El ministro de Hacienda, Cristóbal Montoro, cuando recientemente se le preguntaba por la laxitud administrativa ante las supuestas avalanchas de dinero negro que llegaban a los concesionarios de coches de importación, contestaba que ya pagaban sus impuestos al adquirir automóviles. En otras palabras, que una semiamnistía fiscal para estos patrimonios ocultos (en Italia se ha hecho una amnistía completa que aspira a propiciar el regreso al país de miles de millones de euros) reporta al erario público resultados inesperados.

Pero en términos genéricos, como está planteado, el plan de inspección debe contar con el apoyo de las fuerzas políticas y sociales.
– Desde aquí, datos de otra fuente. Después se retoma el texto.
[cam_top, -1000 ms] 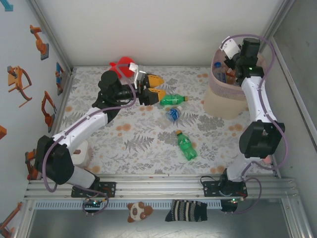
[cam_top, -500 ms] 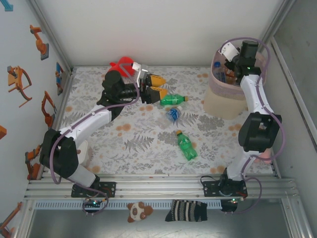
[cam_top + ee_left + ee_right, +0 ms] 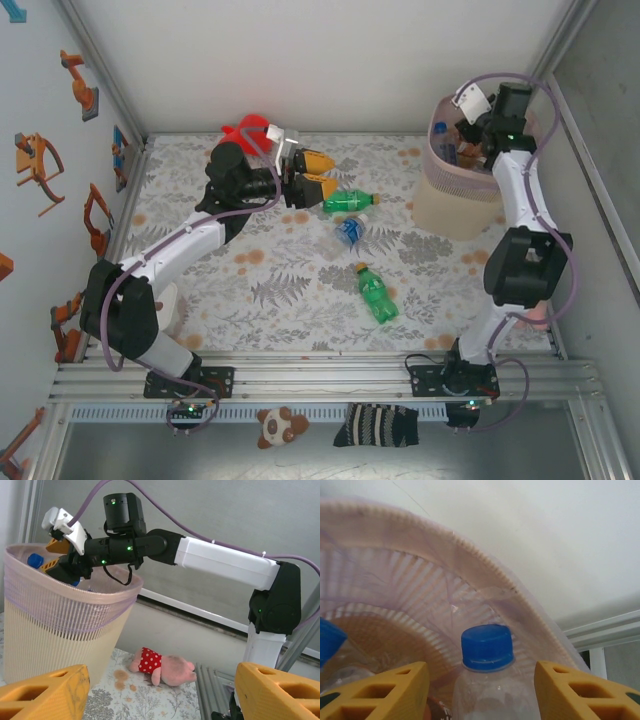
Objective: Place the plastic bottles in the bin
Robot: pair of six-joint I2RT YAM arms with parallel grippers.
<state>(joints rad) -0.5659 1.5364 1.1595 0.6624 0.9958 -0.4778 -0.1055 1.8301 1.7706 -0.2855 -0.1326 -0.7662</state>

Hurgar en las operaciones de compra y venta de acciones, en las plusvalías de sociedades de inversión mobiliaria, en los alquileres no declarados, en la actuación de los chiringuitos financieros (después de lo que ha llovido con el caso Gescartera), en el pago siempre oscuro del IVA, en las operaciones de colectivos como los oftalmólogos o notarios necesita el más amplio respaldo porque Hacienda somos todos.

De la eficacia del plan y de la pauta de actuación que establecerá para el futuro depende que el esfuerzo fiscal esté más repartido y sea más justo. La optimización de los ingresos permitirá reducir la carga fiscal en las futuras reformas que se preparan y posibilitará al Estado disponer de más recursos para ampliar el bienestar social, mejorar la formación y el equipamiento, los servicios sanitarios y, sin duda, acortar las diferencias de renta y de bienestar que aún separan a España de otros países de la Unión Europea.